À ne pas confondre avec le rappeur finlandais Cheek, le Montréalais Cheak fait dans le hip-hop lucide et engagé. Encore plutôt underground, il tente ici de se faire connaître à travers son premier album studio. Fait intéressant, le rappeur est aussi multi-instrumentiste; il a composé et joué l’ensemble de la musique qu’on entend derrière ses textes.
Douze titres composent l’album Refus global, traitant de nombreux enjeux de société et des sujets peut-être plus personnels. Démarrant avec Y’en aura pas de facile, il commence avec les défis de la vie en général. Cela ne prend que peu de temps avant qu’on s’imprègne de son style vocal. Une voix décidée et un peu agressive, avec un accent québécois évident. Quelques sacres par-ci par-là, mais rien qui ne surcharge le message. Musicalement, ce n’est pas sur Y’en aura pas de facile qu’on sort des sentiers battus. La petite portion instrumentale à la fin est tout de même réussie et passe à la prochaine piste sans trop qu’on le réalise. Pourtant, on passe dans un tout autre registre : d’inspiration jazz, rien de moins, La droiture du gauchiste est plutôt un éditorial à saveur très politique.
Aujourd’hui revient dans un registre hip-hop plus conventionnel, où Cheak mitraille ses vers de façon efficace pour critiquer la société actuelle sur à peu près tous les fronts. Très similaire dans le rythme, on passe à la chanson-titre sans trop s’en rendre compte. Cela pourrait même être un peu la suite logique à Aujourd’hui. Refus global n’est pourtant pas nécessairement plus accrocheur que le titre précédent.
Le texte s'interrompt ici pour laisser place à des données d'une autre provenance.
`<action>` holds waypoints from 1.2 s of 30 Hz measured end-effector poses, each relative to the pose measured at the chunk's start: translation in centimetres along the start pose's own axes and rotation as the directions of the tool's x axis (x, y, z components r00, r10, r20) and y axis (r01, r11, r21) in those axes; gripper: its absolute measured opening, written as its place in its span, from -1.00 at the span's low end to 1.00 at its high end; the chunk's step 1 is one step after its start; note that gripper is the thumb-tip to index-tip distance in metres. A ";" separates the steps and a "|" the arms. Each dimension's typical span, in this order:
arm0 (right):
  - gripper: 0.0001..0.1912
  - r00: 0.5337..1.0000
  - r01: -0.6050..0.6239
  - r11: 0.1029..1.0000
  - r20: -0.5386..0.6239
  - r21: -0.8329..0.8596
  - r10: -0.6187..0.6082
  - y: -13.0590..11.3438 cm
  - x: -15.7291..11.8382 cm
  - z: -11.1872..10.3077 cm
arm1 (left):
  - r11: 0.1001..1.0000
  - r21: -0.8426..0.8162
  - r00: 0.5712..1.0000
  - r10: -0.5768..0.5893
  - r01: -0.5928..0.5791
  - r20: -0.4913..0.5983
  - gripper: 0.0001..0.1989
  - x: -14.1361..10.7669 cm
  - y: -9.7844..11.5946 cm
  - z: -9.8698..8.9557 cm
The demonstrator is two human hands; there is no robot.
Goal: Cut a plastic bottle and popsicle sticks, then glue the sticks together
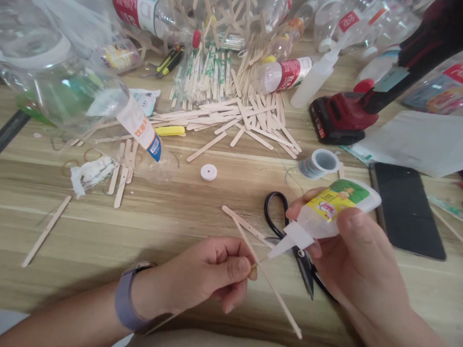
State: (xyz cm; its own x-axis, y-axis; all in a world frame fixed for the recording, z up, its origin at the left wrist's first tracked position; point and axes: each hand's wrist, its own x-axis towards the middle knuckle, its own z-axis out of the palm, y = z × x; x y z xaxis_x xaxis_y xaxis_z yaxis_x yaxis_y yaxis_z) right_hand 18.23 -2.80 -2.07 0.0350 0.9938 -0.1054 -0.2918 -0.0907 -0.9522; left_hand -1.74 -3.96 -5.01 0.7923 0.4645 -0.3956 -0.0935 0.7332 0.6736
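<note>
My left hand (220, 270) is closed in a pinch on a thin bamboo skewer (161, 324), which trails out below the wrist. Right at those fingertips, a craft stick (280, 298) slants down to the right. Its upper end meets a second craft stick (247, 225) with small dark holes, forming a narrow V. In my right hand (362, 256) is a glue bottle (328, 209) with a yellow and green label. The bottle tilts down to the left, its white nozzle close to the skewer's tip; whether they touch I cannot tell. Black-handled scissors (304, 268) lie beneath, partly covered.
Loose craft sticks (255, 119) and packaged sticks (207, 71) are piled at the back among plastic bottles (288, 74). A red cordless tool (342, 115), a thread spool (319, 164) and a phone (407, 209) are on the right. A large clear bottle (164, 163) lies left.
</note>
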 end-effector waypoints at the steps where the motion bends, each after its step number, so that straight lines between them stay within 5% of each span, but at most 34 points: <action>1: -0.72 1.000 -0.001 1.000 0.006 0.001 0.001 0.0 0.0 0.0 | 1.000 -0.003 1.000 -0.002 0.002 0.002 -0.55 0.0 0.0 0.0; 20: -0.68 0.999 -0.037 0.999 -0.033 0.021 0.037 0.3 0.1 0.0 | 1.000 -0.018 1.000 -0.010 0.010 0.001 -0.54 0.0 0.0 -0.1; 36: -0.75 0.991 -0.015 0.999 0.133 -0.051 0.021 0.8 -0.8 -0.3 | 1.000 0.005 1.000 0.007 -0.007 -0.001 -0.54 0.1 0.0 -0.3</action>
State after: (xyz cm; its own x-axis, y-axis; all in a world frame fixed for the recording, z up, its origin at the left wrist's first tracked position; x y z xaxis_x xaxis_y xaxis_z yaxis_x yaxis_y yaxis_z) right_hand 18.22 -3.73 -2.83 -0.0990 0.9913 -0.0864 -0.2433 -0.1083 -0.9639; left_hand -1.88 -3.81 -5.25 0.7909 0.4702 -0.3917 -0.0963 0.7276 0.6792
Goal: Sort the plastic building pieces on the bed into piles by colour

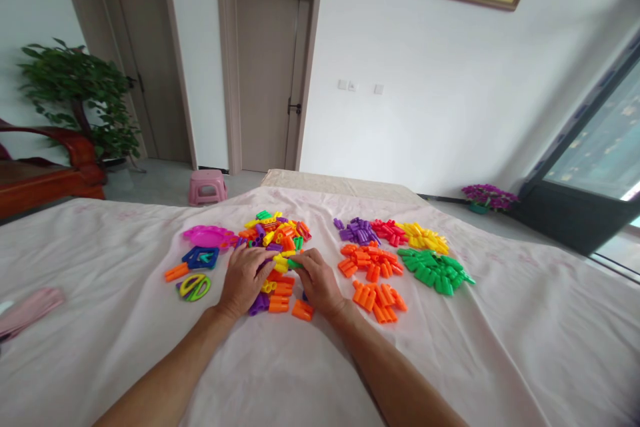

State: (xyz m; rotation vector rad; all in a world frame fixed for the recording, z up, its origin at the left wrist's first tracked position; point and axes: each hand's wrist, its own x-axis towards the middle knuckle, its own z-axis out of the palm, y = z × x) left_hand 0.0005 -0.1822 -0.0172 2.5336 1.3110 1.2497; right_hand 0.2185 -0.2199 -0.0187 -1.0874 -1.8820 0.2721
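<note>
My left hand point(246, 282) reaches over the left side of a mixed pile of plastic building pieces, its fingers bent and thumb close to the index finger. What lies between those fingers is mostly hidden. Just off their tips are yellow building pieces point(283, 261). My right hand point(320, 282) pinches a green building piece point(294, 264) at the pile's right side, close to the left fingertips. Beyond both hands the mixed pile point(273, 232) holds yellow, orange, purple, red and green pieces. Orange building pieces point(279, 302) and purple ones point(259, 305) lie between my wrists.
Sorted by colour on the right are purple point(359, 231), red point(390, 232), yellow point(423, 238), green point(437, 270) and orange point(371, 260) pieces. On the left lie a pink plate-like toy point(207, 236), blue frames point(200, 257) and a yellow-green ring shape point(195, 287). A pale cloth point(450, 360) covers the table.
</note>
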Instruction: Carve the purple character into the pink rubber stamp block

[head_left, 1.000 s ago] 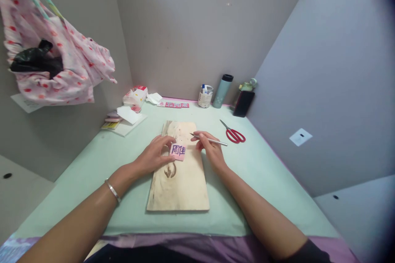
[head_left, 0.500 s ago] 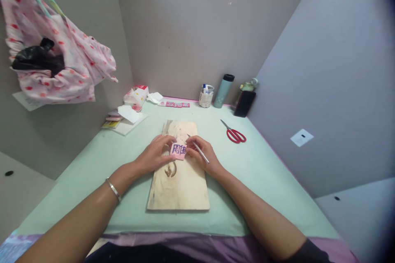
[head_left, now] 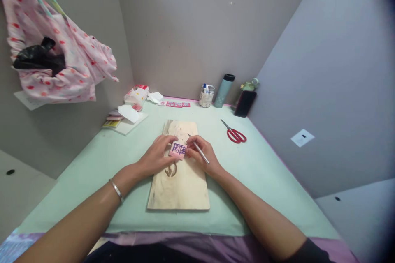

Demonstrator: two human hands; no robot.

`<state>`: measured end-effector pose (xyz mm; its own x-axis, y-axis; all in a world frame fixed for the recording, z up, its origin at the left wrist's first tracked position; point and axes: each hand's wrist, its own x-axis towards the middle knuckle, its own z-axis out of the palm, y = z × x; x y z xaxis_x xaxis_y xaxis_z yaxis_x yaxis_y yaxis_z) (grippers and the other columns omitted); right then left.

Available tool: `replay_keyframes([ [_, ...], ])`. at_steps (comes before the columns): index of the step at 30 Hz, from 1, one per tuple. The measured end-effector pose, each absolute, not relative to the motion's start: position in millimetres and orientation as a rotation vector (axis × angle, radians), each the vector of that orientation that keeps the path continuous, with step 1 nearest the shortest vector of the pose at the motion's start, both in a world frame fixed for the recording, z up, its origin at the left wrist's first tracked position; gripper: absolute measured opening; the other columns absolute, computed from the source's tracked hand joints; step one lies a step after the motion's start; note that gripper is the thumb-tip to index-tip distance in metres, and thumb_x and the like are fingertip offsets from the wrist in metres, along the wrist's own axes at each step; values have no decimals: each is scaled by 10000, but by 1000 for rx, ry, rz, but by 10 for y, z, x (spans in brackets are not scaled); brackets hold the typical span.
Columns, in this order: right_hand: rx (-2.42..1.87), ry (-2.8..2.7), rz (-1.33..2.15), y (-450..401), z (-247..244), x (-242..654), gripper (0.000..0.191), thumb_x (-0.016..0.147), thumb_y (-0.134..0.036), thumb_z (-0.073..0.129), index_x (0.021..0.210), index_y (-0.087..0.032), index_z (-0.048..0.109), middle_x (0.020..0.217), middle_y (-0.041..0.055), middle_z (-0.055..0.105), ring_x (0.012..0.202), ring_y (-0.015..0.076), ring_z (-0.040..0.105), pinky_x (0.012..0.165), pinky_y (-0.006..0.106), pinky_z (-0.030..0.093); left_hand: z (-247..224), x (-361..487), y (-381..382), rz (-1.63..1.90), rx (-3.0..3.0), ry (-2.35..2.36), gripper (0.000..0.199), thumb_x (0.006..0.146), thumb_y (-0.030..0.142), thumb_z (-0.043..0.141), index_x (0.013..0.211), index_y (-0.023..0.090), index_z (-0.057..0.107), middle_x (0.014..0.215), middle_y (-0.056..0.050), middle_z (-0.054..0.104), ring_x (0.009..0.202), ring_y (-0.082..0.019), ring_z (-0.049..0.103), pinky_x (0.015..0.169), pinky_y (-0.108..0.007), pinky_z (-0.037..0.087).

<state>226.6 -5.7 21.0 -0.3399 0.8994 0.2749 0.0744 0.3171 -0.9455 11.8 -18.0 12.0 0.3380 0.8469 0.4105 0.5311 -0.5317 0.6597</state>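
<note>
A small pink paper square [head_left: 177, 151] with a dark purple written character is held over a pale wooden board [head_left: 180, 193]. My left hand [head_left: 153, 157] grips its left side, thumb at the lower edge and fingers at the upper. At the right edge of the paper are the fingertips of my right hand [head_left: 206, 153], touching it. That hand also holds a slim silver pen-shaped craft knife [head_left: 202, 155] between thumb and fingers, its thin dark tip pointing up and away from the paper. The board lies flat, with a brown knot mark near my left hand.
Red-handled scissors [head_left: 235, 133] lie to the right. Along the back stand a pen jar [head_left: 206, 98], a blue-green flask [head_left: 224, 91] and a phone [head_left: 245, 103]. Pink character strips [head_left: 174, 104], a tissue pack [head_left: 136, 95] and papers [head_left: 128, 114] are at back left. A spotted cloth bag [head_left: 70, 53] hangs left.
The paper square has tilted slightly, its left side shifting a little. The left wrist has moved slightly right. The right hand and its knife are nearly still.
</note>
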Motion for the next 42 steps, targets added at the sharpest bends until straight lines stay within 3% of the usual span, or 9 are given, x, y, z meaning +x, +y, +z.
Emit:
replay_keyframes([
  [19,-877,-1665,1177,-78,236,2264,209,812,-329,722,929,-223,585,823,-5,615,736,178,621,672,300,495,104,118,-178,1108,2223,1170,311,967,367,620,1210,175,595,1179,-83,624,1089,-254,609,947,-481,508],
  [42,-828,-1633,1212,-90,240,2264,164,831,-310,658,942,-220,576,744,-11,646,685,175,641,659,306,511,104,116,-180,1109,2215,1183,307,964,362,624,1207,176,599,1177,-82,625,1088,-254,609,947,-481,507],
])
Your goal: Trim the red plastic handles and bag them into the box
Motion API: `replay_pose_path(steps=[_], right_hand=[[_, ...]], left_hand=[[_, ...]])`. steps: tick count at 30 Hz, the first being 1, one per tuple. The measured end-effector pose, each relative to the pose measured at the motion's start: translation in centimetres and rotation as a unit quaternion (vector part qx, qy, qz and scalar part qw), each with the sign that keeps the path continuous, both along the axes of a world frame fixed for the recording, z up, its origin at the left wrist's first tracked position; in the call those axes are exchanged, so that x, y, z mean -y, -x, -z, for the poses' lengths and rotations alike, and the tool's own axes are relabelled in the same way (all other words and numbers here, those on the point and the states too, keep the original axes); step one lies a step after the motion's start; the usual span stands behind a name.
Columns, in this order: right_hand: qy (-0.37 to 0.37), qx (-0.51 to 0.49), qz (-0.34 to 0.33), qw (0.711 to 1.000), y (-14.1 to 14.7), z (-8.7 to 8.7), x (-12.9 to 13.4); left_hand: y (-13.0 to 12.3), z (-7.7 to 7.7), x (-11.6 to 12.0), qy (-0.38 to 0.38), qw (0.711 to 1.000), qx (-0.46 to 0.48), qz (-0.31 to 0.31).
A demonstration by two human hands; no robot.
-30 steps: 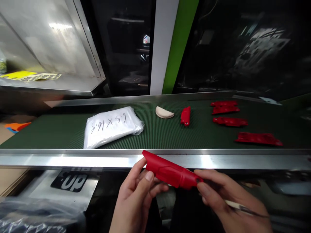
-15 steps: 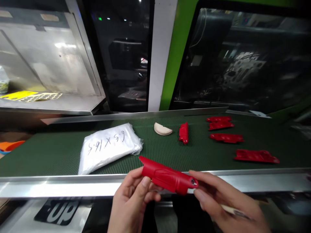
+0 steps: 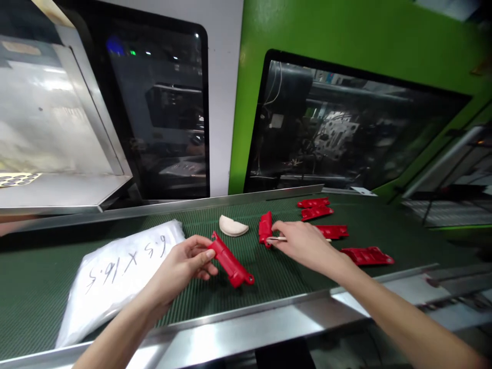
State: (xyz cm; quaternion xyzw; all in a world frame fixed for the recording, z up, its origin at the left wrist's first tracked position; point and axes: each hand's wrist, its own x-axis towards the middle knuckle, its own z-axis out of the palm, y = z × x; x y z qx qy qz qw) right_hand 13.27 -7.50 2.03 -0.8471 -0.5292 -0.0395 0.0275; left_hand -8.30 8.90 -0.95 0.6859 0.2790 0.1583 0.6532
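My left hand (image 3: 195, 260) grips a red plastic part (image 3: 231, 263) by its upper end, thumb on top. The part is tilted over the green conveyor belt (image 3: 200, 312), with a small hole at its lower right end. My right hand (image 3: 300, 240) is closed round a thin stick-like tool with a pale handle (image 3: 280, 239); its exact kind does not show. Fingers of that hand are at a second red plastic part (image 3: 265, 228) on the belt; whether they grip it I cannot tell. Between the hands, farther back, lies a cream half-round pad (image 3: 232, 226).
Several more red parts (image 3: 368, 255) lie on the belt at right, one partly behind my right hand. A clear plastic bag package (image 3: 126, 271) with handwriting rests at left. Metal rails (image 3: 230, 328) edge the belt. Behind stands a green machine (image 3: 246, 102) with dark windows.
My left hand has moved up and left over the belt with its red part. The right hand has left that part and reached forward to another on the belt. The view has shifted right.
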Motion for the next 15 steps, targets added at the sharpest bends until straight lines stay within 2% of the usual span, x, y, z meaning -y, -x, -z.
replay_pose_path(steps=[2, 4, 7, 9, 10, 12, 13, 14, 15], right_hand=[[0.013, 0.016, -0.009, 1.000, -0.4, 0.9, -1.3], [0.007, 0.035, -0.020, 0.999, -0.2, 1.5, -1.7], [-0.053, 0.066, -0.033, 0.996, 0.8, 1.6, 0.2], [-0.115, 0.079, -0.063, 0.988, 2.3, 1.4, 2.7], [-0.149, 0.081, -0.090, 0.981, 3.4, 1.3, 4.2], [-0.214, 0.076, -0.168, 0.959, 6.0, 1.5, 7.2], [-0.245, 0.071, -0.204, 0.945, 7.4, 1.6, 8.6], [-0.267, 0.067, -0.226, 0.934, 8.8, 1.9, 9.9], [-0.284, 0.062, -0.234, 0.928, 10.0, 2.1, 10.9]], left_hand=[[-1.1, 0.6, -1.2, -0.036, 0.998, -0.032, 0.031], [-1.4, 1.1, -1.8, -0.100, 0.993, -0.053, 0.024], [-0.6, 0.8, -1.0, -0.191, 0.980, -0.042, -0.043], [0.4, 0.2, 1.0, -0.202, 0.977, -0.018, -0.072], [1.0, -0.1, 2.3, -0.193, 0.978, -0.007, -0.076], [2.2, -0.4, 5.6, -0.126, 0.989, 0.027, -0.079], [2.9, -0.4, 7.4, -0.069, 0.993, 0.049, -0.084], [3.7, -0.3, 9.2, 0.022, 0.991, 0.083, -0.100], [4.5, -0.2, 10.8, 0.096, 0.981, 0.110, -0.125]])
Un des titres mémorables de l’opus est Zombie, notamment à cause de la répétition pratiquement abusive du mot. Cheak fait quand même des parallèles très intéressants, nous rappelant qu’un zombie, «ça peut lire le Journal de Montréal comme du Chomsky». La musique de Mauvaise passe est intéressante, avec un petit côté downtempo; la ligne vocale est, quant à elle, très chargée et peut prendre quelques écoutes avant de saisir l’étendue du propos de Cheak.
On passe dans un registre reggae sur On est c’qu’on est. Il y a quelque chose qui nous semble plus cliché ici, peut-être justement à cause de la musique, ou bien du refrain trop laid back. Équilibre qui suit apparait presque comme une interlude instrumentale, mais après une minute, on a droit à une minute intense de paroles. Puis on finit avec une dernière minute instrumentale. L’effet créé est mitigé.
L’attrait principal de Moonchild est sa musicalité, qui est excellente tout au long de la piste pour atteindre un sommet à la fin. Mieux encore, le propos portant sur l’isolement fait réfléchir. Calme toé, juste après, revient au reggae. Cette fois, l’énergie dégagée semble passer un peu mieux que sur On est c’qu’on est. Matante finit l’album, avec une chanson très downbeat et un refrain qui accentue encore plus cet effet. Il n’est pas spécifié si les description de sa «matante» est basée sur la réalité ou une pure invention, mais pas de doute que ce n’est pas un portrait très flatteur. Cette piste, beaucoup moins énergique que la plupart des autres chansons de l’album, n’est pas nécessairement celle qui convient le plus pour bien boucler la boucle. Dommage.
Les sujets de Cheak sont variés et engagés, mais rares seront ceux qui sortent complètement de l’ordinaire. Musicalement, c’est intéressant de savoir que Cheak joue lui-même ses instruments; cela donne un résultat très convaincant sur certaines chansons, mais généralement on n’y porte pas particulièrement attention. Enfin, tenant compte que c’est un premier vrai album, Cheak réussit à montrer un bon aperçu de quoi il est capable. Nul doute que son nom sera à surveiller de plus en plus dans les prochaines années.